Your task =
The answer must be every line of the records below that holds the word "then".

Data to use =
####################
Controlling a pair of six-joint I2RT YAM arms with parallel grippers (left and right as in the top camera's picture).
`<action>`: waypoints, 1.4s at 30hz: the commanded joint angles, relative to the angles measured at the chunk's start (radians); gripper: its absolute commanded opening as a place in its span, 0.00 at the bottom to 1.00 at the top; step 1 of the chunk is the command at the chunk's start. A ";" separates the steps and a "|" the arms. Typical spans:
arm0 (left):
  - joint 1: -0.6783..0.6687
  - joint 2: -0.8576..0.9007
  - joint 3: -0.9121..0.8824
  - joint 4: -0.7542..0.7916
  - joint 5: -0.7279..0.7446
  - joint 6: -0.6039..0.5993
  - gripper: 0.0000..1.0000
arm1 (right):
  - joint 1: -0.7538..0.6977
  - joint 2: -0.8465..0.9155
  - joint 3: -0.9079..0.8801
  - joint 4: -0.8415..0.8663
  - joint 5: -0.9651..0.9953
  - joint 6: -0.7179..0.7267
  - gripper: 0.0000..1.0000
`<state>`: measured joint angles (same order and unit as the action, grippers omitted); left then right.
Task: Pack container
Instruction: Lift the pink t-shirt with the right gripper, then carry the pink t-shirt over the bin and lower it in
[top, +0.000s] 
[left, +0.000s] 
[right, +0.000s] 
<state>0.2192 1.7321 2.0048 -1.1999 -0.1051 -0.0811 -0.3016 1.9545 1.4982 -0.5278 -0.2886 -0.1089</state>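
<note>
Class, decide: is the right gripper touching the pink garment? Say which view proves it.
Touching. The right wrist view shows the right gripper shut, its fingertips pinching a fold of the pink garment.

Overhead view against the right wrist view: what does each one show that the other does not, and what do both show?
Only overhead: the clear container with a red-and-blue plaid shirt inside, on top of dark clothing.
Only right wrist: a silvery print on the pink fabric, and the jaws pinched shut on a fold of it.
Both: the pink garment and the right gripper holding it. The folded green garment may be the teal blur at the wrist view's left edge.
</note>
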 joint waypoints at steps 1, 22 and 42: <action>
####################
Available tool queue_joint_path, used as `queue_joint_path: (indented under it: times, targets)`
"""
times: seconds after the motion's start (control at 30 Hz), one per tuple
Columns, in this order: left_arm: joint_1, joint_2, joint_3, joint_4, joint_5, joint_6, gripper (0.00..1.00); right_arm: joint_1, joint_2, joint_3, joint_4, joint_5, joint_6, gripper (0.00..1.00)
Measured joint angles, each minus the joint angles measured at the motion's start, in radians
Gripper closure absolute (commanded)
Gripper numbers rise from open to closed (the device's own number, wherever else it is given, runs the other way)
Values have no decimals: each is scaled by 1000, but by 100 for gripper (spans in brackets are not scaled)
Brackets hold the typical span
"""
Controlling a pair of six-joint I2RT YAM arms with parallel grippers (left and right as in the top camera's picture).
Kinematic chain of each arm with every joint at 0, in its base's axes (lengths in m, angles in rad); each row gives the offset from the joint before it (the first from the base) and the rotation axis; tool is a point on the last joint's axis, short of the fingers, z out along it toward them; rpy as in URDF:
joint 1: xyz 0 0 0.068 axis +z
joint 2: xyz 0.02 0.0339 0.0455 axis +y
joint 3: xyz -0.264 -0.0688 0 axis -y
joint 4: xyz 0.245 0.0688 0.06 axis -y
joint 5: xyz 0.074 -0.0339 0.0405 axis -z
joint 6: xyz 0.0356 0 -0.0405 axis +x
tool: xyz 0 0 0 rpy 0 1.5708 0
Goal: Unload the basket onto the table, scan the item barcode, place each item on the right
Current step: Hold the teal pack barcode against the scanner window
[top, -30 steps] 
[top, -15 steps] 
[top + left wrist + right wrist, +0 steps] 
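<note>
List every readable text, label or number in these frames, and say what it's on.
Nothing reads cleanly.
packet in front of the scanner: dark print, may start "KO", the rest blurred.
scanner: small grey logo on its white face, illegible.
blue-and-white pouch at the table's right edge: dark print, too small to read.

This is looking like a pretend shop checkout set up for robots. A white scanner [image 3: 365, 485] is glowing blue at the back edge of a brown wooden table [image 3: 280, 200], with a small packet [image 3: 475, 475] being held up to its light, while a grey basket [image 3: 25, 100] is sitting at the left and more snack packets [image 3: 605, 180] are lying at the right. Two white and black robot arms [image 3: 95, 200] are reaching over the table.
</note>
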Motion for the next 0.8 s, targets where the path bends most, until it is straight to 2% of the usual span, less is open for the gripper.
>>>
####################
Exercise result =
`<state>`: measured joint angles (same order and unit as the action, grippers omitted); left then right.
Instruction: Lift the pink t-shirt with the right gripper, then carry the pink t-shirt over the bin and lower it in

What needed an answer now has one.